Sometimes you get exactly what you ask for, and I had asked in prayer months before for God's help in understanding His Word. As a baby Christian, I had trouble reading the Bible, much less understanding it. It struck my mind as all gobbledygook that made absolutely no sense. I remember hearing on a Christian station a woman who had been in the same boat as I was sinking in. She said she didn't understand the Bible and prayed to God to reveal His Word to her in a way she could understand. He did. At that moment, I prayed to God and asked Him to do the same thing for me, using what He considered to be my strongest learning suit. God reminded me of this prayer when I was packing.
It all came together and made sense: God had opened the door to the realities of His Word, and I was going to walk through to a new, deeper understanding between the Creator of the universe and myself. He was faithful to answer a prayer in a way I could've never guessed.
A few days after I had arrived in Athens and got myself adjusted to an eight hour time difference, I cautiously started exploring the world around me from a small, cramped apartment near the base of the Parthenon. I didn't know what to expect, but I found everywhere I went, I was looking for the apostle Paul's steps to come alive. In the end, I never did find the connection I had hoped for, but in retrospect, the revelations received instead were priceless.

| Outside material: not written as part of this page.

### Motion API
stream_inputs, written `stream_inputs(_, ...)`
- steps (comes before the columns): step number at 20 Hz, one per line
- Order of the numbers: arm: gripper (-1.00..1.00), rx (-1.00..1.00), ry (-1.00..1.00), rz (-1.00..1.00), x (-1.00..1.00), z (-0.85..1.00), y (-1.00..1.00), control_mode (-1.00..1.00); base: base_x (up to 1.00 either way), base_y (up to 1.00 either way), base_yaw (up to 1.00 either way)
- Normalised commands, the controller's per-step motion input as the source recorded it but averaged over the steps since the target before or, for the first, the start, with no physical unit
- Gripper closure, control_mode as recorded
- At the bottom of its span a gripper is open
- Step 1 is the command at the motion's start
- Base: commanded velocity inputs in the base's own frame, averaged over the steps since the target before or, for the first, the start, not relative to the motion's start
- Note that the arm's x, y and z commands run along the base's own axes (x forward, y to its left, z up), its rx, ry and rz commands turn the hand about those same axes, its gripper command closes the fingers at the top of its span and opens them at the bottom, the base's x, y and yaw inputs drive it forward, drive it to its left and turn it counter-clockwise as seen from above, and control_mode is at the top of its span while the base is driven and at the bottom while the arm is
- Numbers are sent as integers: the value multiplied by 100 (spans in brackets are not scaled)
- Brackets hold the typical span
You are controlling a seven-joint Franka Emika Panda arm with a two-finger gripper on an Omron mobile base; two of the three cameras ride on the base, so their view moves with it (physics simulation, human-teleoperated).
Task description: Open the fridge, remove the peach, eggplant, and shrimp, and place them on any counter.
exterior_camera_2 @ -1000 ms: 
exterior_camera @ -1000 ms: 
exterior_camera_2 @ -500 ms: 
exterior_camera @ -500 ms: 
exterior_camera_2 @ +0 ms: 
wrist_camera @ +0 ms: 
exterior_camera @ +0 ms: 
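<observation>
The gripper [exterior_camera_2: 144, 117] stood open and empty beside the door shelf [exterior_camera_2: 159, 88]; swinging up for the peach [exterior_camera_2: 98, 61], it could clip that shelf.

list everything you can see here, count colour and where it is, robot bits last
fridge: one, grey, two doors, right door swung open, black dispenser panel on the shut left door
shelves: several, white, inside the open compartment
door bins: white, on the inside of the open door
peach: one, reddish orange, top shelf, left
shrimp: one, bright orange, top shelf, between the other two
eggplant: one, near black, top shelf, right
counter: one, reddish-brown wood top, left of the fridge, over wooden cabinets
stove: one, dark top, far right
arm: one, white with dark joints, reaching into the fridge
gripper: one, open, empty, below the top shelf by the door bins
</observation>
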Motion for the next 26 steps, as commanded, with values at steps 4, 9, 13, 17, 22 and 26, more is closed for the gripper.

Athens did a lot for my world perspective as well as my Biblical understanding. There's no substitute for walking a mile in a man's shoes, or in my case, walking two months in the man's sandals all over Greece . There did come a time I gave up on feeling a connection with Paul in this place, but not because I didn't want to find it. I found Aeropagus and Mars Hill, I sat on them and pondered many deep and shallow thoughts as the evening sun painted my face with warm hues of reds and yellows. Letting go of the original quest, I sat back and decided to let God do the talking and teach me instead of trying to learn it myself.
It was only after I made peace with this stance that the journey of a thousand miles began with the first step. The Roman agora at the base of the Parthenon held answers to questions I hadn't seriously asked myself. Wandering through mossy stones and various altars, I felt as if I were treading on the dead in a cemetery. It was noon, but this place was dark in spirit. “Altar for the dead”, “Altar to the twelve gods” and many other relics jumped out at me and screamed in their shrill pagan voice, “We are not dead!”